R-Ladies Rome (English) - R in Production - Hadley Wickham

And so that's kind of like the worst possible scenario for code that's running in production, right? It doesn't error. It just silently gives the wrong results.

Okay, so those are the first two challenges. Like, you might get data you've never seen before. Another place this might arise, for example, is maybe originally the ice cream store was only open on the weekends. And now it's also open on weekdays. And so you might get new data, maybe the day of the variable, the day of the week is something that's important. And now you're going to get new days of the week you need to make predictions. The schema might change. Or maybe one of your dependencies changes.

So maybe there's a great new version of your favorite package comes up. And it adds a bunch of cool new features that you love and think are amazing. But it also breaks one of your existing plots because something no longer works. Maybe that's because you were relying on a bug. Maybe it's because the ggplot2 developers made a mistake. Maybe they made some deliberate change. But for whatever reason, your code no longer works because you are installing the right, the current version every day.

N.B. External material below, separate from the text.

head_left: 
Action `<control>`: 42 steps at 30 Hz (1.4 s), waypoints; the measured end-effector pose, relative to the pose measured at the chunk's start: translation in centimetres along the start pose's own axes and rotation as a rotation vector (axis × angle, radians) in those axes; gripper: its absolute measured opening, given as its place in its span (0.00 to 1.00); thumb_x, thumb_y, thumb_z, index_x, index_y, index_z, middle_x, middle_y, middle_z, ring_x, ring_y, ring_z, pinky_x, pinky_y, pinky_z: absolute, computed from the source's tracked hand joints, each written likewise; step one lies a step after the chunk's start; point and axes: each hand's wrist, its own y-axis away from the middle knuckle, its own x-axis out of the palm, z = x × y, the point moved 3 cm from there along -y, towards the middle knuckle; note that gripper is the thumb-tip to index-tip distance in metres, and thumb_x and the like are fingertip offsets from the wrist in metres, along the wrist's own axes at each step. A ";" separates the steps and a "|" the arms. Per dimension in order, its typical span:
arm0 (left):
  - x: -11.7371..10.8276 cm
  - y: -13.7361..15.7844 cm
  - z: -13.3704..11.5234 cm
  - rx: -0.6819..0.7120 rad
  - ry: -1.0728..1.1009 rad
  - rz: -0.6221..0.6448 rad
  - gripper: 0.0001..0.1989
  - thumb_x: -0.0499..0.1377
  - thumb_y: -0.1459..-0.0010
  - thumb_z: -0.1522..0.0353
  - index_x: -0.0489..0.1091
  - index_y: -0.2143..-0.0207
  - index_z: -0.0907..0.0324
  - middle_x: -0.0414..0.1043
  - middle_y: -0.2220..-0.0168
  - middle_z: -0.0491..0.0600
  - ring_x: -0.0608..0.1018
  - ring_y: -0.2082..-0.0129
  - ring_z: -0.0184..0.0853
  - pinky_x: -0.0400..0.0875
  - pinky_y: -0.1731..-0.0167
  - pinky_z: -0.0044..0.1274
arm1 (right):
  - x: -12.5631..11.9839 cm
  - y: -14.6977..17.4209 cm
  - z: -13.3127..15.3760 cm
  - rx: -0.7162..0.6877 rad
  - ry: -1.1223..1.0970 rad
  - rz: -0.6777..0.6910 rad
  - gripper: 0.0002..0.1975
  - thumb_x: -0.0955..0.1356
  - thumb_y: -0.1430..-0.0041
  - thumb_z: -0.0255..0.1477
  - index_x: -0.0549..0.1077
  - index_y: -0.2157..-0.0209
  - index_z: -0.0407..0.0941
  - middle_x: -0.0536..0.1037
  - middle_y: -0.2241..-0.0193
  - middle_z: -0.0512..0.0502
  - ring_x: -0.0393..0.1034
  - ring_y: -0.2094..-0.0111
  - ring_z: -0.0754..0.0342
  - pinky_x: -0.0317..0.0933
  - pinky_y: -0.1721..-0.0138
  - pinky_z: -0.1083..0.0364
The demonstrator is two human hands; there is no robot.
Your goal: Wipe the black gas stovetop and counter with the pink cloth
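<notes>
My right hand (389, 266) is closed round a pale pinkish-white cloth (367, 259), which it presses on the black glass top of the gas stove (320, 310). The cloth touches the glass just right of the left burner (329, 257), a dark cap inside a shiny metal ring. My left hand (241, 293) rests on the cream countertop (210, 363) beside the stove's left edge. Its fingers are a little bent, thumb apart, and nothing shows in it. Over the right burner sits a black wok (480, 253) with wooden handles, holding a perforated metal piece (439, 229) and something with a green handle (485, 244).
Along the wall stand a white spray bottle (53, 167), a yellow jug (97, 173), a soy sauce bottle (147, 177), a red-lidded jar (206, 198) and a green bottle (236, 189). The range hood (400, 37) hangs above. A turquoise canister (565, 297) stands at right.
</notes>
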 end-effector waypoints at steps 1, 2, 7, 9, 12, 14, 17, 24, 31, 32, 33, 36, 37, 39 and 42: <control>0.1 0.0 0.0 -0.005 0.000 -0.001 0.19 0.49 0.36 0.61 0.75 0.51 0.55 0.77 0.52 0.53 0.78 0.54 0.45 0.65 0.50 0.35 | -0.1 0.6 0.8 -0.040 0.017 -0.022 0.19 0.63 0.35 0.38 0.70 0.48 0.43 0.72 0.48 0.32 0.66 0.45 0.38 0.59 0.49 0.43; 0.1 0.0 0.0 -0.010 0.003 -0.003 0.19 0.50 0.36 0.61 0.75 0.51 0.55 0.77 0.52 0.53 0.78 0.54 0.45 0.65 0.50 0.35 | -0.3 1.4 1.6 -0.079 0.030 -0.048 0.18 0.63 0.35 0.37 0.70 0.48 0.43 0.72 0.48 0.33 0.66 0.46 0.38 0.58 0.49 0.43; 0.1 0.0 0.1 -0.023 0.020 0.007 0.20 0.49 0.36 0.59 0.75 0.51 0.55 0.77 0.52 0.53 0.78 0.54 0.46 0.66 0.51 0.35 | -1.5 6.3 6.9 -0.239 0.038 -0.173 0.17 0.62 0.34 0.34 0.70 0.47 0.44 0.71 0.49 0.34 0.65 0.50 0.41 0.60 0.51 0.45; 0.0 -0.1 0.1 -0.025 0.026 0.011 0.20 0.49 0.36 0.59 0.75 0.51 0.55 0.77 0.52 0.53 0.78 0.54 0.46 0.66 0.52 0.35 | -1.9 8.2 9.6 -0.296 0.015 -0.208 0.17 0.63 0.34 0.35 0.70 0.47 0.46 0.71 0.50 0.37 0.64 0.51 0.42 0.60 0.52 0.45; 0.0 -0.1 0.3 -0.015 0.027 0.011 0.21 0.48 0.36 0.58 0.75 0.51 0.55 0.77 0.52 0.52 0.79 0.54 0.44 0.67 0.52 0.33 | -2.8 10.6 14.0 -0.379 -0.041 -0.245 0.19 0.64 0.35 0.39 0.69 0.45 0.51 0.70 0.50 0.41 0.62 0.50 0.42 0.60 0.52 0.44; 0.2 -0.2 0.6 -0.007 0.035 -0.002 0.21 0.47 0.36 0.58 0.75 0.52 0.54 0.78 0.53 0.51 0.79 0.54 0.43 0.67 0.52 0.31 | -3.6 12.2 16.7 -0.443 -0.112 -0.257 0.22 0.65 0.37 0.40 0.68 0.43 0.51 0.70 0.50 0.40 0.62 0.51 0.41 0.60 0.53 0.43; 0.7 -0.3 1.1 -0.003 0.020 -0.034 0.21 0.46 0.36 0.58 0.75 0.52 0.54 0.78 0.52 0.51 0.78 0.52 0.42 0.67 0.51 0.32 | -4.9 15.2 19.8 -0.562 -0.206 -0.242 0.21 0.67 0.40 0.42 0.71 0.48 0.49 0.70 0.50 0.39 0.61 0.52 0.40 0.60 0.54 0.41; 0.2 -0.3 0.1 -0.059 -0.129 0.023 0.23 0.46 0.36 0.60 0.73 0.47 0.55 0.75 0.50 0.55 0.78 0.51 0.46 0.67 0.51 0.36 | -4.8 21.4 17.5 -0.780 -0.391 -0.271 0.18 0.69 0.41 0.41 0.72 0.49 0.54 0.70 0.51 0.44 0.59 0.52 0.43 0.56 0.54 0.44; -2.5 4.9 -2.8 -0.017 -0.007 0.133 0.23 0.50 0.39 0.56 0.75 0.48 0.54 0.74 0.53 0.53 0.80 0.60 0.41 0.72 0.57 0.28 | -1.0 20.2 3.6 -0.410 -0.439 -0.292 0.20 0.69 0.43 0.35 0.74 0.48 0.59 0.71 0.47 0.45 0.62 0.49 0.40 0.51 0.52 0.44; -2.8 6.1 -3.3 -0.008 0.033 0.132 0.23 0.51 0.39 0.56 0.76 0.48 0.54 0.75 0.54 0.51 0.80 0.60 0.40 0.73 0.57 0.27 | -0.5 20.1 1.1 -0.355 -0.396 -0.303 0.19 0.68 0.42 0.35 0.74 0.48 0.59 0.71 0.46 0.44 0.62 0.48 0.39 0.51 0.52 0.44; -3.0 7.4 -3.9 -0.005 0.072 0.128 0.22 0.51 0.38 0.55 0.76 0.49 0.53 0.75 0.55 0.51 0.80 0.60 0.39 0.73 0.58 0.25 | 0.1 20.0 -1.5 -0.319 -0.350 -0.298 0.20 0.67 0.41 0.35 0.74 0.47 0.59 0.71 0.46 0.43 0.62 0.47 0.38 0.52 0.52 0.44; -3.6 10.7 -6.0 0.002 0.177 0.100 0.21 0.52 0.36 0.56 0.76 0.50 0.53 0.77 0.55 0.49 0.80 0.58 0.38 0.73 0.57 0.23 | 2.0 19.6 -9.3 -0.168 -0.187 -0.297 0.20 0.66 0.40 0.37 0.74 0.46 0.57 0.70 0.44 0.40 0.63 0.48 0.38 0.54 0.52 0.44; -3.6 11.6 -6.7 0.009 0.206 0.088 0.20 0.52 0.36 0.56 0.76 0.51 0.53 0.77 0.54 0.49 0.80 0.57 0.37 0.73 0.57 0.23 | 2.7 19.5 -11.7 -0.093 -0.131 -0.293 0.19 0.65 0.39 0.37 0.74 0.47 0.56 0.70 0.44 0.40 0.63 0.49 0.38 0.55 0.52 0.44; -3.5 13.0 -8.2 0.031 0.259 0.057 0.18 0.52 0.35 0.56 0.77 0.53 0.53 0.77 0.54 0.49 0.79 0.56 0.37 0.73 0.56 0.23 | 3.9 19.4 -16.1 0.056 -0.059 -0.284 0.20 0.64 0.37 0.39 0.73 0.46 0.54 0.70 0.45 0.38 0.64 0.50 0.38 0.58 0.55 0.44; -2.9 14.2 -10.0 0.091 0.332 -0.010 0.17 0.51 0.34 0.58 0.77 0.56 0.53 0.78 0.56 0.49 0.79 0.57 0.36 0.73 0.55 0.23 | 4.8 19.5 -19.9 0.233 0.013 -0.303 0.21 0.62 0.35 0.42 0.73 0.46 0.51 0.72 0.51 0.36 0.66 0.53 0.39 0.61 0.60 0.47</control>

Now, there's a really good fix for this, and that's to use rn. And the basic idea of rn is it's going to capture all of the versions of the packages that you're currently using. So there's only two, there's only one, well, one package here, rvst and one package here that I'm using, notify. But it captures all of the packages that those packages depend on as well. And it records all that information in a lock file. So I've changed this, so there's now an rn lock file. If I look at that lock file, there's a JSON file. But most importantly, you can see it's got the version of every single package I have installed. So now when this runs on GitHub, it's going to run exactly the same versions of those packages, even if new packages are released at the time.

So by and large, like dependencies changing, I think it's kind of a solved problem, because you can just capture all of the dependencies at one point in time using rn, but there's some other similar tools, but I think rn is my favorite.

Another thing that might change is maybe the entire platform changes. So maybe there's a new chip that comes out, and maybe there's some difference in how it does linear algebra, and it gives slightly different results to your model. Or maybe the operating system changes, or maybe the C libraries of the packages you use depend on change, or maybe the version of R or Python changes. This is much, much, much less common, particularly these days, but there have been some particularly famous examples in the past where I remember something, I guess, like 20 plus years ago, where an Intel chip had a bug in its math operations. So a bunch of people got incorrect results in their scriptures. So this is not very common, but good to be aware of. And the way that people tend to fix this solve this problem in practice is to use containers. This is why you might have prepared a container that basically just captures an entire operating system in a box. You can just ensure that every time your code runs, it's running on exactly the same version.

The other challenge that you might face is the universe might change. So in the case of an ice cream store, like maybe it's because your shop changed location. And obviously, like if it's now on a beach instead of in the city, like the sales patterns are likely to be very different. But your code is just going to keep going. It's just going to keep producing. It's going to keep fitting the model that worked for you originally. Maybe that model doesn't fit very well, but it's not going to give you a good result. And worse, it's not going to give you a clear error that says, hey, the model's wrong because models kind of, by their very nature, can't do that.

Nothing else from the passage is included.